*Task requirements*:
Once you have read the data below, please repeat all of it exactly.

(Information supplied)

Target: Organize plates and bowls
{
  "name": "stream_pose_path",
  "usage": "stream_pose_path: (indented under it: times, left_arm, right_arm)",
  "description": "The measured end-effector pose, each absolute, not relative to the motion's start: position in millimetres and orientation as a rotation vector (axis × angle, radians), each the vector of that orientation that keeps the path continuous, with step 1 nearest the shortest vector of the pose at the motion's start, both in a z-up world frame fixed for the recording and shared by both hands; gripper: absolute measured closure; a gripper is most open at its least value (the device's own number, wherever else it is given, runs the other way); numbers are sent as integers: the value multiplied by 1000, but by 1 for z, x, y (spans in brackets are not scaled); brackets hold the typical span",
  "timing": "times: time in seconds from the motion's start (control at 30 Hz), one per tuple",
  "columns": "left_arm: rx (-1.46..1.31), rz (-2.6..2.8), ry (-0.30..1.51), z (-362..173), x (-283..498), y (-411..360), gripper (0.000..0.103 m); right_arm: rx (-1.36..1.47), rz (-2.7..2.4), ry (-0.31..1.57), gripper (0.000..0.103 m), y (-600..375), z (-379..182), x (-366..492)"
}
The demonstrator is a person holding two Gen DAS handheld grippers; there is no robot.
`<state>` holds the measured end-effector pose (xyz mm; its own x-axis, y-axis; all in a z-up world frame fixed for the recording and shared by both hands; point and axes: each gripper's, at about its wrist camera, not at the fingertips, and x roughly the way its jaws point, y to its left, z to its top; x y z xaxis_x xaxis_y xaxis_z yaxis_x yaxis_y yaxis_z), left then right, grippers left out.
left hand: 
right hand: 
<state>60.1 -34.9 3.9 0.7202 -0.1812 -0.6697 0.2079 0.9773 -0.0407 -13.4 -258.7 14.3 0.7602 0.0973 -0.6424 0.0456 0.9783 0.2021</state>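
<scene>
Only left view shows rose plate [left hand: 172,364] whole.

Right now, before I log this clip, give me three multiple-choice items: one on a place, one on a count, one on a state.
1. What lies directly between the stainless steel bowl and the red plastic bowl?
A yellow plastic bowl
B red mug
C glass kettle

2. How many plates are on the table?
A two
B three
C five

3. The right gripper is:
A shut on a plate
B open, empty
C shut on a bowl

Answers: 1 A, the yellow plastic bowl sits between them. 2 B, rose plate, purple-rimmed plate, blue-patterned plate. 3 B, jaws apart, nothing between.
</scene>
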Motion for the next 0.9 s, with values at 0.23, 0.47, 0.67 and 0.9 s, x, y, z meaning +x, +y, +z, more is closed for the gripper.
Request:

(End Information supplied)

*Exercise solution*:
Target: Organize plates and bowls
{
  "name": "stream_pose_path",
  "usage": "stream_pose_path: (indented under it: times, left_arm, right_arm)",
  "description": "The measured end-effector pose, each absolute, not relative to the motion's start: position in millimetres and orientation as a rotation vector (axis × angle, radians), each the vector of that orientation that keeps the path continuous, with step 1 nearest the shortest vector of the pose at the motion's start, both in a z-up world frame fixed for the recording and shared by both hands; gripper: absolute measured closure; a gripper is most open at its least value (the device's own number, wherever else it is given, runs the other way); numbers are sent as integers: the value multiplied by 1000, but by 1 for z, x, y (spans in brackets are not scaled); brackets hold the typical span",
  "timing": "times: time in seconds from the motion's start (control at 30 Hz), one per tuple",
  "columns": "left_arm: rx (-1.46..1.31), rz (-2.6..2.8), ry (-0.30..1.51), z (-362..173), x (-283..498), y (-411..360), gripper (0.000..0.103 m); right_arm: rx (-1.36..1.47), rz (-2.7..2.4), ry (-0.31..1.57), gripper (0.000..0.103 m), y (-600..375), z (-379..182), x (-366..492)"
}
The demonstrator is a person holding two Gen DAS handheld grippers; there is no robot.
`<state>` holds the measured end-effector pose (xyz mm; its own x-axis, y-axis; all in a z-up world frame fixed for the recording and shared by both hands; point and axes: each gripper's, at about its wrist camera, not at the fingertips, and x roughly the way its jaws point, y to its left, z to its top; x y z xaxis_x xaxis_y xaxis_z yaxis_x yaxis_y yaxis_z), left then right, grippers left out.
left hand: 
right hand: 
<state>60.1 -34.9 3.9 0.7202 -0.1812 -0.6697 0.2079 0.9773 -0.0407 -13.4 -258.7 14.3 0.7602 0.0973 -0.6424 0.0456 0.9783 0.2021</state>
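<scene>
Only left view shows rose plate [left hand: 172,364] whole.

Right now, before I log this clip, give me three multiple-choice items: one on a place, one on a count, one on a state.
1. What lies directly between the stainless steel bowl and the red plastic bowl?
A yellow plastic bowl
B red mug
C glass kettle

2. How many plates are on the table?
A two
B three
C five

3. The right gripper is:
A shut on a plate
B open, empty
C shut on a bowl

Answers: 1 A, the yellow plastic bowl sits between them. 2 B, rose plate, purple-rimmed plate, blue-patterned plate. 3 B, jaws apart, nothing between.
</scene>
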Motion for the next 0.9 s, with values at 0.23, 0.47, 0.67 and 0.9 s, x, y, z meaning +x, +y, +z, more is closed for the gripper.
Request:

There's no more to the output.